Start of PROVIDED MATERIAL
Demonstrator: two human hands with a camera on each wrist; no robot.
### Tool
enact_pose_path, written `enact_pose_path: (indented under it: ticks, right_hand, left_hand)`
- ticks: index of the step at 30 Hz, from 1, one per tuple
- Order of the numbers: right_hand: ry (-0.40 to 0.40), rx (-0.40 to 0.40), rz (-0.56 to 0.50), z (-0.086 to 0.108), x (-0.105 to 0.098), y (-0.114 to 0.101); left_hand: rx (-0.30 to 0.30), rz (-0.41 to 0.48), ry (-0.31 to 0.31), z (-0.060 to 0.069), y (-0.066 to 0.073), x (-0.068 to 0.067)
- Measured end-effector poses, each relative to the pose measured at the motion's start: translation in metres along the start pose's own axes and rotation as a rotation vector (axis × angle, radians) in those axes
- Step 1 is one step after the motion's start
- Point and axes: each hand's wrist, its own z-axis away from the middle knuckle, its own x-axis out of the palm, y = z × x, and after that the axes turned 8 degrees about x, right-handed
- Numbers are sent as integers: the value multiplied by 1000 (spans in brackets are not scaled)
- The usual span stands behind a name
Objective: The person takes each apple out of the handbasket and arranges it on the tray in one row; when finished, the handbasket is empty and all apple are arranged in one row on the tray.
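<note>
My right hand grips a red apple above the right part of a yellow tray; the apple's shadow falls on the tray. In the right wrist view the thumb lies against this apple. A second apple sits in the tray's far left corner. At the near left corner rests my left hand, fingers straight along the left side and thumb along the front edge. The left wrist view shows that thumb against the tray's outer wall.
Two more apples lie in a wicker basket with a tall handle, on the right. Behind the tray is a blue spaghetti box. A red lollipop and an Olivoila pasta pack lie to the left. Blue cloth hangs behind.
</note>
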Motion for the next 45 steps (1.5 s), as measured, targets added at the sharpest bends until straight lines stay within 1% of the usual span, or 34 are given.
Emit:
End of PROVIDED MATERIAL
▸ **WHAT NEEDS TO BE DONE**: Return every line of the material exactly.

▸ **YOUR SOLUTION**:
Demonstrator: two human hands with a camera on each wrist; no robot.
### Tool
enact_pose_path, written `enact_pose_path: (indented under it: ticks, right_hand, left_hand)`
- ticks: index of the step at 30 Hz, from 1, one per tuple
- Order of the numbers: right_hand: ry (-0.40 to 0.40), rx (-0.40 to 0.40), rz (-0.56 to 0.50), z (-0.086 to 0.108), x (-0.105 to 0.098), y (-0.114 to 0.101); left_hand: rx (-0.30 to 0.30), rz (-0.41 to 0.48), ry (-0.31 to 0.31), z (-0.060 to 0.069), y (-0.066 to 0.073), x (-0.068 to 0.067)
- Measured end-effector poses, each relative to the pose measured at the motion's start: translation in metres along the start pose's own axes and rotation as a rotation vector (axis × angle, radians) in those axes
- Step 1 is one step after the motion's start
- Point and axes: each hand's wrist, its own z-axis away from the middle knuckle, its own x-axis out of the palm, y = z × x, and after that the axes turned 8 degrees about x, right-handed
- Numbers are sent as integers: the value multiplied by 1000 (spans in brackets are not scaled)
- The usual span stands behind a name
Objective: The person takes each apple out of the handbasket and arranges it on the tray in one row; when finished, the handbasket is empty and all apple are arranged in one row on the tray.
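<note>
My right hand grips a red apple above the right part of a yellow tray; the apple's shadow falls on the tray. In the right wrist view the thumb lies against this apple. A second apple sits in the tray's far left corner. At the near left corner rests my left hand, fingers straight along the left side and thumb along the front edge. The left wrist view shows that thumb against the tray's outer wall.
Two more apples lie in a wicker basket with a tall handle, on the right. Behind the tray is a blue spaghetti box. A red lollipop and an Olivoila pasta pack lie to the left. Blue cloth hangs behind.
</note>
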Motion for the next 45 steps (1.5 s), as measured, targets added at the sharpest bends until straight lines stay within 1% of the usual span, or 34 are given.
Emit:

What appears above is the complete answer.